Home > Other > White Out: A Thriller (Badlands Thriller) > Page 5
White Out: A Thriller (Badlands Thriller) Page 5

by Danielle Girard


  Iver looked down at his knuckles. He’d forgotten about the cut. There had been blood on his jeans, too. How the hell had he hurt himself? “Cut it on a piece of metal.”

  Davis looked around. “Here?”

  “No. At home. Garage,” he added in an attempt to sound more confident. But it was a lie. Why would he lie? Because they were acting like he’d done something. He hadn’t done anything, had he?

  The room was still and silent again. Cal rose, shuffled in a circle, and settled back down.

  Jack Davis motioned to the picture of the dead woman. “And you’re positive that she doesn’t look familiar to you? To either of you?”

  “Nope,” Mike said.

  Iver took another look at the woman’s photo. When he shifted the image under his fingers, he noticed a line of fringe stitched along the front of her top. Suddenly hot, he enlarged the photo with two fingers, his eyes watering, until the silver threads came into focus. The pain chose that moment to whip its metal tip against the flesh behind his eye. He pressed on the eye, fighting against the sense that he was about to black out.

  Shaking his head, he passed the phone back to Davis. “I’ve never seen her before,” he said, and it felt like the truth.

  His vision throbbed in and out as he recalled the thread he’d pulled off his watchband an hour earlier. He’d assumed the sparkly string had come from one of the waitresses.

  Only now he wasn’t sure.

  Because the thread in his watch looked a whole hell of a lot like the ones that lined the dead woman’s top.

  CHAPTER 9

  KYLIE

  The noon sun cast long shadows as Kylie Milliard walked toward the wooded area beyond Skål bar. It was well past noon but still dark among the trees. The morning had vanished in a series of unending interviews with the bartenders and waitstaff. Kylie had personally spoken to the five waitresses who had worked last night.

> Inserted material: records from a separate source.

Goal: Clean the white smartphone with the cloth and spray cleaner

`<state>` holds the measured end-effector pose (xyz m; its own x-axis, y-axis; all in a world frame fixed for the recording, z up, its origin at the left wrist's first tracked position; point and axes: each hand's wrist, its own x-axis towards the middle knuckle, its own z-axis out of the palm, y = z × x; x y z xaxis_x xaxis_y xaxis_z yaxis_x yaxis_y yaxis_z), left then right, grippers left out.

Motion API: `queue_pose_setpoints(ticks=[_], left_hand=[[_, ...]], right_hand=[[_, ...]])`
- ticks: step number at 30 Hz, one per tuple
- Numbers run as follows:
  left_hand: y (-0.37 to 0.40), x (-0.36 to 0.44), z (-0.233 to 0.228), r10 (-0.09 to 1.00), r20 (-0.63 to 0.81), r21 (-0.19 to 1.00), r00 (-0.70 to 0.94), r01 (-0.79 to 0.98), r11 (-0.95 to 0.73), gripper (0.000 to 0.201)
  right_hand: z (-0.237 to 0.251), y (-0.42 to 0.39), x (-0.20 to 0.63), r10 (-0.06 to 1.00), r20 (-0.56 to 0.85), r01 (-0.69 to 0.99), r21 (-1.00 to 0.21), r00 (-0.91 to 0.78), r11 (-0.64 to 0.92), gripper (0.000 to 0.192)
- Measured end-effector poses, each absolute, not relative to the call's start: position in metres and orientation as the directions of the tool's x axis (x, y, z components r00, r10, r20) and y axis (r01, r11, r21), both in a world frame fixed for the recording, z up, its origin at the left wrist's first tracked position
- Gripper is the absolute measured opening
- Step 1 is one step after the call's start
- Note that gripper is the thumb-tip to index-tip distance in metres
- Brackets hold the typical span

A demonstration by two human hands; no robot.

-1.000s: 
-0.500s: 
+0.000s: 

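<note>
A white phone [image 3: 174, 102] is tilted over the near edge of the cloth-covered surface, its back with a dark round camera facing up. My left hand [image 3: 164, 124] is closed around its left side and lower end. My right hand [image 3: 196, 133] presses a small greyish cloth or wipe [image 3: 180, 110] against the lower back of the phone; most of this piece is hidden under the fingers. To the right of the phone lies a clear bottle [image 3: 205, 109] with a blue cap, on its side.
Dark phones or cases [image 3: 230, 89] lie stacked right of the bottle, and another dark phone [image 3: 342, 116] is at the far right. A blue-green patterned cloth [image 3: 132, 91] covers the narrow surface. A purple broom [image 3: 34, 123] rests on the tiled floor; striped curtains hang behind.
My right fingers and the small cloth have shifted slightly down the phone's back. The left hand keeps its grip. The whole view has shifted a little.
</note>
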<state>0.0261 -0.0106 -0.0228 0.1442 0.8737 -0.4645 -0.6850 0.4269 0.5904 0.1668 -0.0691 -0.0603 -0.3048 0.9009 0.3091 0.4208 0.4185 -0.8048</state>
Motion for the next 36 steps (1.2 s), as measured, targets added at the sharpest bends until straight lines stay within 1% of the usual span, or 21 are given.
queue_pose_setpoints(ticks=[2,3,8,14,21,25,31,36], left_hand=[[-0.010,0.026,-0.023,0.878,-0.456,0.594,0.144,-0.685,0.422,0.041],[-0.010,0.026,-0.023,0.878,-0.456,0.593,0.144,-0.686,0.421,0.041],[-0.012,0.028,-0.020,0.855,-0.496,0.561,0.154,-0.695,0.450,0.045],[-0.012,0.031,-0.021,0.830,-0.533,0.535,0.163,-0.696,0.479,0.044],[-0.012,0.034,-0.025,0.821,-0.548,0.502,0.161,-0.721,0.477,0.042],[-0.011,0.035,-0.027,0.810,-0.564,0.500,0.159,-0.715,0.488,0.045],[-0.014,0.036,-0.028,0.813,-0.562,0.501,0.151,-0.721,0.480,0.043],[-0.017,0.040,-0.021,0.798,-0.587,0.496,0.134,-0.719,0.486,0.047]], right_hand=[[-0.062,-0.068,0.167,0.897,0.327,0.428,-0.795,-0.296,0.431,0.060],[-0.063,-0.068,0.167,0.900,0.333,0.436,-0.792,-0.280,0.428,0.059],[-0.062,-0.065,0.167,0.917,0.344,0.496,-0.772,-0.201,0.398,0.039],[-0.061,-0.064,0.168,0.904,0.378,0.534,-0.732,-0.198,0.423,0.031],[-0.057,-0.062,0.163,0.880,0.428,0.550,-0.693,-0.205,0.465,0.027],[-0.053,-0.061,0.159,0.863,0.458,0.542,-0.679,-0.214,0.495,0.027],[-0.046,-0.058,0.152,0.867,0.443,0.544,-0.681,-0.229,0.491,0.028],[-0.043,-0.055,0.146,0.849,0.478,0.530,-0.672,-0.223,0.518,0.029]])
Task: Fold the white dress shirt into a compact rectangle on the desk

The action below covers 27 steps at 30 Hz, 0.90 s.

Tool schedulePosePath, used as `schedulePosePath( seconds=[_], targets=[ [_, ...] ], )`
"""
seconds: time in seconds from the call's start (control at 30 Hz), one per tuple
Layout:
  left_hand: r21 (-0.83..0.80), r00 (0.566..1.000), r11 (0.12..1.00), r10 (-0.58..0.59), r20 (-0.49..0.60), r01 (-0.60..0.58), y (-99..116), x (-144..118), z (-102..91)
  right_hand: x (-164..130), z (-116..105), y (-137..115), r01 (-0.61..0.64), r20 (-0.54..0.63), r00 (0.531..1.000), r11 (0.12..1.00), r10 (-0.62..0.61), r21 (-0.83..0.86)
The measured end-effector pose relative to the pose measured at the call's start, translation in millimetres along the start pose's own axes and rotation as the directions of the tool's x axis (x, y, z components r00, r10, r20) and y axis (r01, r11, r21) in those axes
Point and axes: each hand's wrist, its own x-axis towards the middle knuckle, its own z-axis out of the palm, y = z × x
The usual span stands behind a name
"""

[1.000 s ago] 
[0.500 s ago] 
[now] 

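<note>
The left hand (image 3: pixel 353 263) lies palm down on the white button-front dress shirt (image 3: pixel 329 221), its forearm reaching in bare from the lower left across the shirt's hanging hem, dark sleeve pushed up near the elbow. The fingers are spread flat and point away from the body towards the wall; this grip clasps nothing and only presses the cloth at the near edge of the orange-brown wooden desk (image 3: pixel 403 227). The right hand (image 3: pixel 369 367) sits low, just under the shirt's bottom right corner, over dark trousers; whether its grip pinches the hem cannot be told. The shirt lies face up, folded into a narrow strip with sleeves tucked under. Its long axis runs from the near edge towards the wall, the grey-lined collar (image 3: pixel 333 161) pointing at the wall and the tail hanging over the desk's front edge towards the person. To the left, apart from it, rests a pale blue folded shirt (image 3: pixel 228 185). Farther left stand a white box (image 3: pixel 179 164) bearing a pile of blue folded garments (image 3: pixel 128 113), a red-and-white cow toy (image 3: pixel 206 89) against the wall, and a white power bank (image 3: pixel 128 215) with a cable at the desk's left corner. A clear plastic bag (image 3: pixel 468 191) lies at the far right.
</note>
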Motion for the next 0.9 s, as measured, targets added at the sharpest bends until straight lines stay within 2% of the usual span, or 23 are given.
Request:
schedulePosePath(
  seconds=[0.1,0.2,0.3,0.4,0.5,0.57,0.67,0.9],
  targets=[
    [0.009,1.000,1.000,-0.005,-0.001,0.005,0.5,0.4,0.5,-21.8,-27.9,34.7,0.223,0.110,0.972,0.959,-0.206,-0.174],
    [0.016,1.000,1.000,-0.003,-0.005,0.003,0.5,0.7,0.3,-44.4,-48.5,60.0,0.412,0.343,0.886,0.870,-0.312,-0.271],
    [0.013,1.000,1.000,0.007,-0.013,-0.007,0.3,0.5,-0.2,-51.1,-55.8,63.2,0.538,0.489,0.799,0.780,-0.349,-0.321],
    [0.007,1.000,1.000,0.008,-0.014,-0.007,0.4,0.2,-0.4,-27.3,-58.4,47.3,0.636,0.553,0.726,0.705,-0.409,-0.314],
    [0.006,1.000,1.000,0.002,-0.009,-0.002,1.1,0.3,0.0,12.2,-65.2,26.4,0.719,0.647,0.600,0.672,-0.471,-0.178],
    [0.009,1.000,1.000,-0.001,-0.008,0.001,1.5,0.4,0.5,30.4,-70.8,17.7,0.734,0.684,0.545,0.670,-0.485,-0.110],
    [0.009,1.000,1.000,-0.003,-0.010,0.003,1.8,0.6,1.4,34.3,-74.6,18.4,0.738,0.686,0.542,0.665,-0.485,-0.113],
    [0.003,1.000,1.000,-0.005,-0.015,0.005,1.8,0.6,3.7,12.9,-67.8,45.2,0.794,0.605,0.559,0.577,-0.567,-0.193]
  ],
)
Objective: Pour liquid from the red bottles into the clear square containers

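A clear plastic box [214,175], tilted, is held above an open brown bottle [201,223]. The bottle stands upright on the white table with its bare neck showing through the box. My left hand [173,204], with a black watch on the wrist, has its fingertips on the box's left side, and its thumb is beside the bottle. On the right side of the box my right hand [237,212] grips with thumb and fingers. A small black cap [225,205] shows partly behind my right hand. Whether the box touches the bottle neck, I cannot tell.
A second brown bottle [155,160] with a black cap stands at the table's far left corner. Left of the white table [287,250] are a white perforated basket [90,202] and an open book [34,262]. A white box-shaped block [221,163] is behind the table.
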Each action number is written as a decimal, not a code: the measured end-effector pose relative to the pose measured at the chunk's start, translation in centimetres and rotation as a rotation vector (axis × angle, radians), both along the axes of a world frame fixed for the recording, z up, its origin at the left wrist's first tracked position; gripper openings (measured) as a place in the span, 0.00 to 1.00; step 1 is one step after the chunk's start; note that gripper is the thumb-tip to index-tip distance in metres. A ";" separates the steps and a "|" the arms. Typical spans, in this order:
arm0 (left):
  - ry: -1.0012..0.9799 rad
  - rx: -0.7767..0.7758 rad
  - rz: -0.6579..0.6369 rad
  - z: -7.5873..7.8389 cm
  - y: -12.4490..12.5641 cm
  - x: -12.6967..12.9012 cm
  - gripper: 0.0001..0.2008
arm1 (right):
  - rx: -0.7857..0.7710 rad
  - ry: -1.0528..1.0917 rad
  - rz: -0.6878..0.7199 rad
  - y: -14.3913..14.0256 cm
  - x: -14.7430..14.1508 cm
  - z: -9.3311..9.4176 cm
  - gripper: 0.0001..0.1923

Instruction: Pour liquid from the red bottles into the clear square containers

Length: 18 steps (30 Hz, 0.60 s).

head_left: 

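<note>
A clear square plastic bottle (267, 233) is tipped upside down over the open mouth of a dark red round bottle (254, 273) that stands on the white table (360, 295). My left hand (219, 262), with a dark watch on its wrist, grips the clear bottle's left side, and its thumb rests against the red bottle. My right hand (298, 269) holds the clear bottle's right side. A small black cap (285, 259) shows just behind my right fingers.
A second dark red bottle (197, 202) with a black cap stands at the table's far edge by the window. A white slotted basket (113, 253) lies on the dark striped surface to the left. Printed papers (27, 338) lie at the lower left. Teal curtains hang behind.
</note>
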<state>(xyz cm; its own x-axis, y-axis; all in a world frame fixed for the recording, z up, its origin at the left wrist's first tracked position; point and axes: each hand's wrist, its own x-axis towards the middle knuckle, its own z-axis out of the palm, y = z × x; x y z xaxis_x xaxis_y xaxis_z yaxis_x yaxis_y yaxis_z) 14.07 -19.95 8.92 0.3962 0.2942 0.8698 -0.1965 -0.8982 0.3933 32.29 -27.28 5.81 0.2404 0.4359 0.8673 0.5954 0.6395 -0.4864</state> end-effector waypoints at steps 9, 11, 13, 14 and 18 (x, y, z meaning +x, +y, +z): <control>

  A smarter bunch than she’d been expecting, the women had arrived at the police station in jeans and sweatshirts, carrying book bags on their way to or from class. None of them had stepped outside the bar between the start of their shift at four p.m. and closing time at one a.m. They carpooled for safety—three in one car, two in another—so they’d left together as well. None had any complaints about the job, which paid well, or about management. They thought Mike, who managed the bar, was awkward but harmless, and Iver was generous if aloof.

  None of the women had ever been assaulted by any of the customers. There were always two or three male employees who kept an eye out for rowdy guests and escorted them from the bar when they drank too much. Although sex was always a consideration in a death investigation, nothing so far indicated that sex had been the primary motive for this particular murder.

  None of the bar patrons who’d been interviewed recognized the dead woman. If the victim hadn’t been in that bar, the next logical place she might have been killed was the adjacent woods. Wet, frozen weather and snow would make it tough—maybe impossible—to locate the scene of the killing, and that was if the crime had actually happened outside.

  But Kylie wasn’t convinced that the crime hadn’t involved the bar itself. An army brat, Kylie had learned to do two things exceptionally well: lie and know who else was lying. Iver Larson had been lying this morning—maybe not about all of it but about something. And in a murder investigation, something could well be everything.

  According to Sheriff Davis, Larson was a responsible citizen—a veteran who’d been handed a raw deal, blown up, sent home, and then abandoned by his wife. Maybe that was all true, but there was something about him that itched a spot Kylie couldn’t scratch.

  She wanted a warrant to search that bar, but for now, she had to settle for looking in the neighboring woods. Pausing at the edge of the trees, Kylie cracked her knuckles through her gloves and aimed her flashlight at the snowy ground. The surface of the snow was dimpled—spots where ice had fallen from the trees or small animals had traversed the snow. Or perhaps larger animals.

  When she was four or five steps into the woods, the sunlight faded from view. The shadows and snow were grayer; the temperature dropped. It wasn’t much lighter here than it had been at five in the morning.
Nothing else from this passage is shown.